**Your task:**
Scan the entries for the word "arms" and return every line that has it.

START Data provided

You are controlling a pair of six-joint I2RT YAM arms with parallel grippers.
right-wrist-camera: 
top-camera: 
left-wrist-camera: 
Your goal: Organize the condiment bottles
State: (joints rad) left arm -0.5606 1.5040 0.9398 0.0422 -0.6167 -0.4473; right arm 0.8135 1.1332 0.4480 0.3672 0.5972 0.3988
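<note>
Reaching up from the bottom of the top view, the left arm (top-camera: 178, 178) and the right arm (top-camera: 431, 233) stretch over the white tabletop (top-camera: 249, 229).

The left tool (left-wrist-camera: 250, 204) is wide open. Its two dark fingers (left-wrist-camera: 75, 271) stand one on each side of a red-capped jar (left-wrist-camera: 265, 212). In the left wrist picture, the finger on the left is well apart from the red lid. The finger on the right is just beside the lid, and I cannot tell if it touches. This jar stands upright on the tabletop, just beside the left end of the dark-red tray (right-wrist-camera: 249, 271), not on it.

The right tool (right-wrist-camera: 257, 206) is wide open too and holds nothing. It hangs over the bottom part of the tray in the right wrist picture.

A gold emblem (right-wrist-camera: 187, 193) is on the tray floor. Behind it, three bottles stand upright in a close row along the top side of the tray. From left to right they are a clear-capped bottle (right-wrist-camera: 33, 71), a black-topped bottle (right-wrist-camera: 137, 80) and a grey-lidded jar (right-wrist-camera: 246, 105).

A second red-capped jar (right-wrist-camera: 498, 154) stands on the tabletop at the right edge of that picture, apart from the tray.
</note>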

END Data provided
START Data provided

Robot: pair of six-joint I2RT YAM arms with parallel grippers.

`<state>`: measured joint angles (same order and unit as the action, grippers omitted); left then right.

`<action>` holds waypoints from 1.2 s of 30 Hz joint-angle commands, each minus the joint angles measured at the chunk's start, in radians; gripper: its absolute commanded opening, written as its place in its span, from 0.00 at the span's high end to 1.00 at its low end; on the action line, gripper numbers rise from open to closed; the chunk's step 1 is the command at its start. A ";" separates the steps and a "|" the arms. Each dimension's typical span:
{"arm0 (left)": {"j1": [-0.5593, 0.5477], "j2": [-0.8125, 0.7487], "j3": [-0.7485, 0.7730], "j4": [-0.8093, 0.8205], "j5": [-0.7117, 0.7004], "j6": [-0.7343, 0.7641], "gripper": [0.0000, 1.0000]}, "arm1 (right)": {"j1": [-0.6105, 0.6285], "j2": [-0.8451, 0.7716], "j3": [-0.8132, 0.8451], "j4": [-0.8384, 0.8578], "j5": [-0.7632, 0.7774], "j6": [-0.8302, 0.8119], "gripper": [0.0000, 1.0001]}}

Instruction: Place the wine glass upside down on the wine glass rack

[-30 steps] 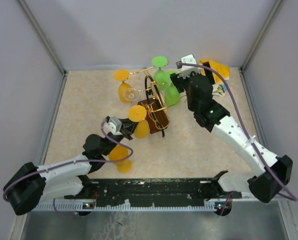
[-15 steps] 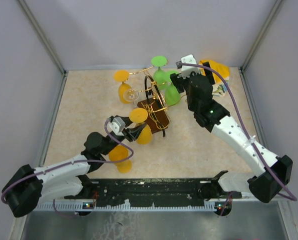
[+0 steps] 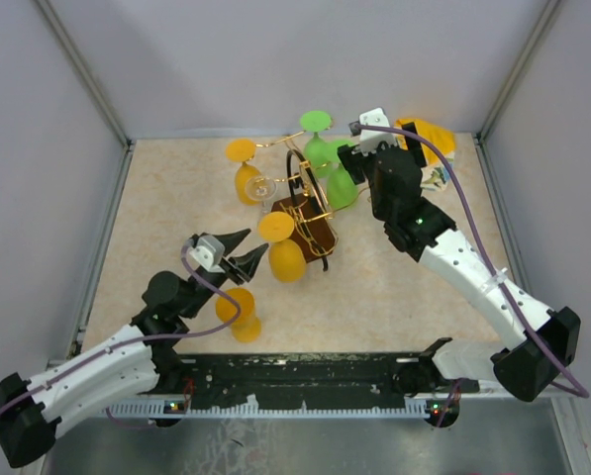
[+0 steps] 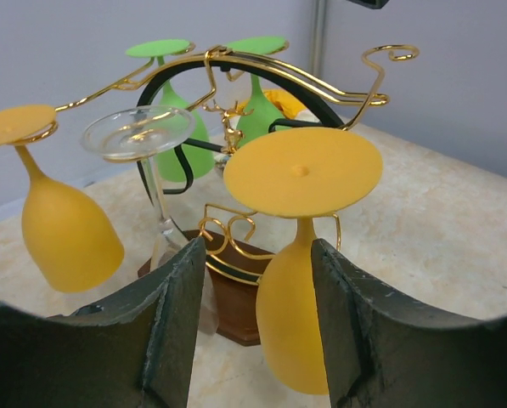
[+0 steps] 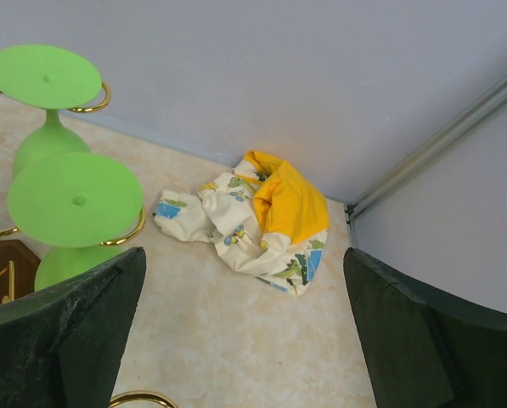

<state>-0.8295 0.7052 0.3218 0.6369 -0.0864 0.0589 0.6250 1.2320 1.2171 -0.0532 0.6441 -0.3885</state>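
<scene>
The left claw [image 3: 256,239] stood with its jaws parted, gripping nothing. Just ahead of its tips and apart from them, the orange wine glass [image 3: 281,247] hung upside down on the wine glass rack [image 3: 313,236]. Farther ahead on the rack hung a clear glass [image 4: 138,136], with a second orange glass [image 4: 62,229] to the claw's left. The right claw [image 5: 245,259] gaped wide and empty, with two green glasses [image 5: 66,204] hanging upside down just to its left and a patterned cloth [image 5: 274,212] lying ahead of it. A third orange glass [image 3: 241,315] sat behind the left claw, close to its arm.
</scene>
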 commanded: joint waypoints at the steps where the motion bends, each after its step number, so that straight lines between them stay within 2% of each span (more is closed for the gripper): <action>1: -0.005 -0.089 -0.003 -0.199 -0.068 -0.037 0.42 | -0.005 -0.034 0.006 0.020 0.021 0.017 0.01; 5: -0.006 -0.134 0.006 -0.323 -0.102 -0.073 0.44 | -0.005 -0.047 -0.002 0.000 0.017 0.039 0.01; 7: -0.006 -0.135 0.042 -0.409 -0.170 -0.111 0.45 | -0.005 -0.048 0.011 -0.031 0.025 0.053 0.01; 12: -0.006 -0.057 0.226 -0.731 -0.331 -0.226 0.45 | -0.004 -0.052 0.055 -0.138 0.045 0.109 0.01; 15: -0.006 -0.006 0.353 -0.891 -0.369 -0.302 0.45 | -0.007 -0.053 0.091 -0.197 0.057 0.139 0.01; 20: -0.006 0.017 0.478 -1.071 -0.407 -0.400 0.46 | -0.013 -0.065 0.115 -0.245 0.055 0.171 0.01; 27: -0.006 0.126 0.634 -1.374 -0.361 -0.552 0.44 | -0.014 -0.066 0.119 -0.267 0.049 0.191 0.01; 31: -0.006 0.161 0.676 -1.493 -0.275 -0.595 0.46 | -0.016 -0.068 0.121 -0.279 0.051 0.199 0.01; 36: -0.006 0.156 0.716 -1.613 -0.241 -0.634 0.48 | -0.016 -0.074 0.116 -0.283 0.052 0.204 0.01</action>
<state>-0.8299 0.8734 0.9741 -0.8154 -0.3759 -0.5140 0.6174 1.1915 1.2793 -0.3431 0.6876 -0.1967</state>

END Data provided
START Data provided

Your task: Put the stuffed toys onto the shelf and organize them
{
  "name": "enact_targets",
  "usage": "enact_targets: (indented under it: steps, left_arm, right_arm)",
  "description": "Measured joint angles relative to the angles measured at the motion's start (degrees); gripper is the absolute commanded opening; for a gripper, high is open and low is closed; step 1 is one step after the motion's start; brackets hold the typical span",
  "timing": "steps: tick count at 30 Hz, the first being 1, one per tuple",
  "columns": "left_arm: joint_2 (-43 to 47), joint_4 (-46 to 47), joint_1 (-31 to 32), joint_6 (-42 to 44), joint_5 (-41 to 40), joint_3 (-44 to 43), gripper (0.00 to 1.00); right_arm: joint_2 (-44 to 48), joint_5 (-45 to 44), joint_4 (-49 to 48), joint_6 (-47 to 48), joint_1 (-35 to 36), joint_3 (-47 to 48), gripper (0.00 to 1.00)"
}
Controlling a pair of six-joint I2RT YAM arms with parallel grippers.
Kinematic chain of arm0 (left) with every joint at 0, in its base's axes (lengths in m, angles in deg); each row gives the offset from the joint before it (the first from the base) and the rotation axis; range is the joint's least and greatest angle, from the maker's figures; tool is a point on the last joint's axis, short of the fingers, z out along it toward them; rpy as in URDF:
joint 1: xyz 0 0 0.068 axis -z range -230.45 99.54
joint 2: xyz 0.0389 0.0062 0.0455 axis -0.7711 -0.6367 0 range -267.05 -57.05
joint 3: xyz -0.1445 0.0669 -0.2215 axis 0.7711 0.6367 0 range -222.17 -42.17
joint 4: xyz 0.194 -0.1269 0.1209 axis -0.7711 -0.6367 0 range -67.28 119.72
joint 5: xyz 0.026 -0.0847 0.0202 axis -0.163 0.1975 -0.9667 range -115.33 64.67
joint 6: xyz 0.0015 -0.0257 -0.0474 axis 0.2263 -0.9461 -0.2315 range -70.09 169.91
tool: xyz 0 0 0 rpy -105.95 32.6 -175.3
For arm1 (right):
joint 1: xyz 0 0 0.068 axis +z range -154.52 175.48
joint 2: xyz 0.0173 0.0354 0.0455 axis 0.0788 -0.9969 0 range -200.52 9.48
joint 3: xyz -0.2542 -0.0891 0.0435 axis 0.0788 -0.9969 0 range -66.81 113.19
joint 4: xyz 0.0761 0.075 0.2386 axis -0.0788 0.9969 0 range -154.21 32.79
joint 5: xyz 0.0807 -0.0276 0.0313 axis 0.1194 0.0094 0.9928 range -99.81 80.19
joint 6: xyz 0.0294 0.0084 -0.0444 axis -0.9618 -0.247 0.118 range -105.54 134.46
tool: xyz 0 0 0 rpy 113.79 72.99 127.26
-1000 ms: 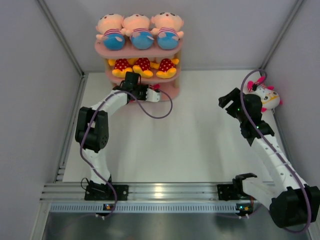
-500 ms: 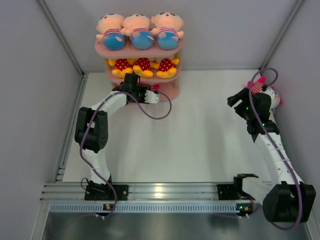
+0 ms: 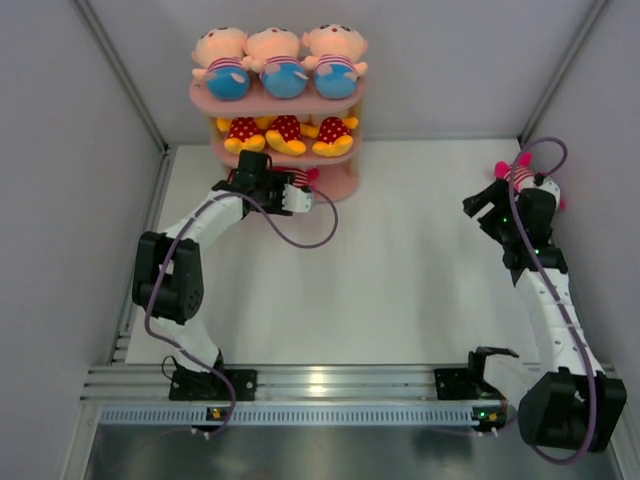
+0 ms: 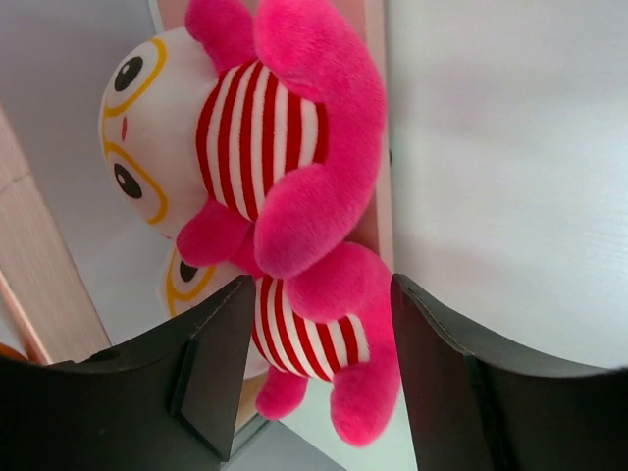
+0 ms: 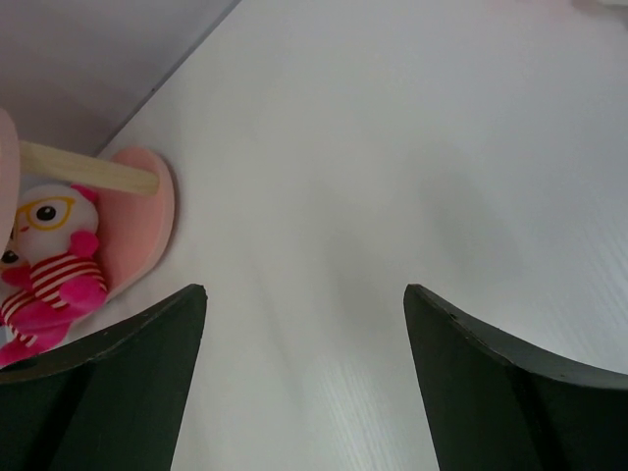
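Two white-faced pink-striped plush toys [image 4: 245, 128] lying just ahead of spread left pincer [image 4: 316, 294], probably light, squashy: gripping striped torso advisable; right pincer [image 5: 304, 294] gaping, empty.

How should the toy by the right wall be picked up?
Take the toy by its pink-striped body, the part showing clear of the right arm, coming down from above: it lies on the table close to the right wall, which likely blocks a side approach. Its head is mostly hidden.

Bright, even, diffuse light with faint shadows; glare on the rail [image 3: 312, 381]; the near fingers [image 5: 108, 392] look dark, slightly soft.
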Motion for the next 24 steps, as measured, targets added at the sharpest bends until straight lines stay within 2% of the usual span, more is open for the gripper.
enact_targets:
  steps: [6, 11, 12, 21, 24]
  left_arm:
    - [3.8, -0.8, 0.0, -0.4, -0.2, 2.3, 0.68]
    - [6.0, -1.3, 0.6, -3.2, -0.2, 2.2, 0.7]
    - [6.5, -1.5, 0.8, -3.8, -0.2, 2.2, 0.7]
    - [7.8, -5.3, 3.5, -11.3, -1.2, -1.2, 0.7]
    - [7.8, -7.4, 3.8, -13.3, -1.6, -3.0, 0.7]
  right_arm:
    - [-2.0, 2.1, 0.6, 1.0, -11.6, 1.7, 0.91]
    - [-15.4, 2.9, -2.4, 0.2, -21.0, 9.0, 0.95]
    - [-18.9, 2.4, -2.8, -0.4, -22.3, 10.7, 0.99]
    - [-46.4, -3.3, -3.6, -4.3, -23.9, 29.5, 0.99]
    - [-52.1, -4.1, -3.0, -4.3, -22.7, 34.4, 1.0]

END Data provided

**Solution for this exercise:**
You are controlling a pair of six-joint I2RT YAM arms with parallel grippers.
Robot: pair of six-joint I2RT YAM arms with parallel grippers.
`<action>` holds waypoints from 1.2 s of 30 Hz joint-angle commands, each minus the joint angles measured at the chunk's start, in radians; gripper: its absolute commanded opening, written as its place in its span, from 0.00 at the span's high end to 1.00 at its low end; on the action line, gripper numbers rise from open to closed; the chunk's step 1 is the command at its start. A ";" separates the steps and a "|" the arms. Each dimension's typical span:
Controlling a pair of six-joint I2RT YAM arms with parallel grippers.

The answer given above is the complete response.